*** Begin section ***

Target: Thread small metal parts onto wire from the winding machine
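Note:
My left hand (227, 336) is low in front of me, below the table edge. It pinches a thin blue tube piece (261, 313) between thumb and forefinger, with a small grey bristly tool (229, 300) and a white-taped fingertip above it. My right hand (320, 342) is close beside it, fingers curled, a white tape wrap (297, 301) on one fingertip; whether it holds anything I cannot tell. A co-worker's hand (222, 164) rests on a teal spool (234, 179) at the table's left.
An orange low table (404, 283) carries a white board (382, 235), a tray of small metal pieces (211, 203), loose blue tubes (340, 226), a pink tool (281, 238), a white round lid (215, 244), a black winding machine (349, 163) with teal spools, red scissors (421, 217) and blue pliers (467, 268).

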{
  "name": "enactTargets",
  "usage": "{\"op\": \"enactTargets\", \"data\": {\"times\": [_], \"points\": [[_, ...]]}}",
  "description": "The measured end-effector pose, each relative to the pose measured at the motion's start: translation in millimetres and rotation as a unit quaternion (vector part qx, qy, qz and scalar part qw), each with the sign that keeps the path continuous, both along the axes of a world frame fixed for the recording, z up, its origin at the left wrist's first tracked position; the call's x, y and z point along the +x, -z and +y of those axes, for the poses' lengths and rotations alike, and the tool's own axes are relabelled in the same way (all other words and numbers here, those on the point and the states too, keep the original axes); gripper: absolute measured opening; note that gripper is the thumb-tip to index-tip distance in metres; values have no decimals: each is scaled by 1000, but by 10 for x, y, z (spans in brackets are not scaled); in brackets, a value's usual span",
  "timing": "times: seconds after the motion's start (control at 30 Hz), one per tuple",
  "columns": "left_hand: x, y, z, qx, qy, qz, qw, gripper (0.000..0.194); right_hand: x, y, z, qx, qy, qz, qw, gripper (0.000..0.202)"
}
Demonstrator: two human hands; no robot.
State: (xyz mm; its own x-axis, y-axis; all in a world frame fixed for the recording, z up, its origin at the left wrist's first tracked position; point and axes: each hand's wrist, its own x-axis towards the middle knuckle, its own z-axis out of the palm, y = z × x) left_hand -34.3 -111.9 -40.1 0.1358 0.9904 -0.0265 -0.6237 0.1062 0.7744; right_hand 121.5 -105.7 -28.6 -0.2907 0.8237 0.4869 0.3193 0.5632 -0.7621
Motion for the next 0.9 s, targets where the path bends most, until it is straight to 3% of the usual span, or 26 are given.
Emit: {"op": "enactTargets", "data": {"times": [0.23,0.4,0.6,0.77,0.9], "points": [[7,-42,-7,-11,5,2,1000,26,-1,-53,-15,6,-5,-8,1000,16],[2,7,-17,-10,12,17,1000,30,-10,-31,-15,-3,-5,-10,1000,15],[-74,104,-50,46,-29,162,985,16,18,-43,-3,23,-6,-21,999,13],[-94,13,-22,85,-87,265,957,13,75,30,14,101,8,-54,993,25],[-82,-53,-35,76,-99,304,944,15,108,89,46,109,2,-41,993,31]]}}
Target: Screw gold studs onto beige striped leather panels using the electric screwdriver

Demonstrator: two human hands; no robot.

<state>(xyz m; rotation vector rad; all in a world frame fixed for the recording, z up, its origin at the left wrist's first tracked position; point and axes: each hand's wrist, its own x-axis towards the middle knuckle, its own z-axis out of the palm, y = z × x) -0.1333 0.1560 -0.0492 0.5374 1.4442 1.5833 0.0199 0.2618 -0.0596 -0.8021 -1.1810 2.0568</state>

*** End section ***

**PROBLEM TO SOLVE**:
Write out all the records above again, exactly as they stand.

**EXERCISE SOLUTION**:
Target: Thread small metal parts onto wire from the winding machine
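Note:
My left hand (227, 336) is low in front of me, below the table edge. It pinches a thin blue tube piece (261, 313) between thumb and forefinger, with a small grey bristly tool (229, 300) and a white-taped fingertip above it. My right hand (320, 342) is close beside it, fingers curled, a white tape wrap (297, 301) on one fingertip; whether it holds anything I cannot tell. A co-worker's hand (222, 164) rests on a teal spool (234, 179) at the table's left.
An orange low table (404, 283) carries a white board (382, 235), a tray of small metal pieces (211, 203), loose blue tubes (340, 226), a pink tool (281, 238), a white round lid (215, 244), a black winding machine (349, 163) with teal spools, red scissors (421, 217) and blue pliers (467, 268).
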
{
  "name": "enactTargets",
  "usage": "{\"op\": \"enactTargets\", \"data\": {\"times\": [_], \"points\": [[_, ...]]}}",
  "description": "The measured end-effector pose, each relative to the pose measured at the motion's start: translation in millimetres and rotation as a unit quaternion (vector part qx, qy, qz and scalar part qw), each with the sign that keeps the path continuous, both along the axes of a world frame fixed for the recording, z up, its origin at the left wrist's first tracked position; the call's x, y and z point along the +x, -z and +y of those axes, for the poses' lengths and rotations alike, and the tool's own axes are relabelled in the same way (all other words and numbers here, those on the point and the states too, keep the original axes); gripper: absolute measured opening; note that gripper is the thumb-tip to index-tip distance in metres; values have no decimals: each is scaled by 1000, but by 10 for x, y, z (spans in brackets are not scaled); in brackets, a value's usual span",
  "timing": "times: seconds after the motion's start (control at 30 Hz), one per tuple",
  "columns": "left_hand: x, y, z, qx, qy, qz, qw, gripper (0.000..0.194); right_hand: x, y, z, qx, qy, qz, qw, gripper (0.000..0.202)"
}
Demonstrator: two human hands; no robot.
State: (xyz mm; its own x-axis, y-axis; all in a world frame fixed for the recording, z up, its origin at the left wrist's first tracked position; point and axes: each hand's wrist, its own x-axis towards the middle knuckle, its own z-axis out of the palm, y = z × x) left_hand -34.3 -111.9 -40.1 0.1358 0.9904 -0.0265 -0.6237 0.1062 0.7744; right_hand 121.5 -105.7 -28.6 -0.2907 0.8237 0.4869 0.3193 0.5632 -0.7621
Motion for the next 0.9 s, targets where the path bends most, until it is straight to 3% of the usual span, or 26 are given.
Emit: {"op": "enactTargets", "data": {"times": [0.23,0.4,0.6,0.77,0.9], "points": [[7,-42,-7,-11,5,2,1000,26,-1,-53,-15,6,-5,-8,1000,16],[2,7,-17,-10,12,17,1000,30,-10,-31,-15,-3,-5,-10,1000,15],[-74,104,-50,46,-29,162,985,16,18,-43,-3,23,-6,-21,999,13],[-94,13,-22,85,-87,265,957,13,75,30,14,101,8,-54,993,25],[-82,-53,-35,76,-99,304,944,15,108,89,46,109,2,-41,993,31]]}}
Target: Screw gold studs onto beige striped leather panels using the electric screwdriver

Demonstrator: two human hands; no robot.

<state>(xyz m; rotation vector rad; all in a world frame fixed for the recording, z up, its origin at the left wrist's first tracked position; point and axes: each hand's wrist, its own x-axis towards the middle knuckle, its own z-axis out of the palm, y = z × x) -0.1333 0.1560 -0.0492 0.5374 1.4442 1.5833 0.0199 0.2618 -0.0596 -0.8021 -1.1810 2.0568</state>

This response contains the complete answer.